WHAT IS REQUIRED: Search the material below for the word "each". Copy every line where it is found.
★ ★ ★
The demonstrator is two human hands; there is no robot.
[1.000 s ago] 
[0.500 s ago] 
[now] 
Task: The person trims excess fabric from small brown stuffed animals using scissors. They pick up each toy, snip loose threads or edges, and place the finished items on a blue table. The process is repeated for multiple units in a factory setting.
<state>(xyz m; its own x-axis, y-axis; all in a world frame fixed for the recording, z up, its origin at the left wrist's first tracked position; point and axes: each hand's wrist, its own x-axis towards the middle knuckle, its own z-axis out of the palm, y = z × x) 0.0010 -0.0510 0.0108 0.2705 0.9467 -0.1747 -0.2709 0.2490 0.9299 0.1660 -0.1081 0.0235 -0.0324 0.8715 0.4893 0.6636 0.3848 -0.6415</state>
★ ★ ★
WRITTEN ANSWER:
Task: The person trims excess fabric from small brown stuffed animals using scissors. They pick up each toy, snip loose threads or edges, and place the finished items on a blue table. The process is repeated for multiple units in a factory setting.
<state>(xyz m; its own x-axis, y-axis; all in a world frame fixed for the recording, z up, its origin at the left wrist's first tracked position; point and axes: each hand's wrist, its own x-axis towards the middle knuckle, its own z-axis out of the palm, y = z × x) 0.0010 -0.0510 0.0108 0.2705 0.9467 -0.1747 -0.2709 0.2490 0.9299 0.1660 -0.1081 0.0235 -0.0324 0.8715 0.4893 0.6636 0.3848 -0.6415</state>

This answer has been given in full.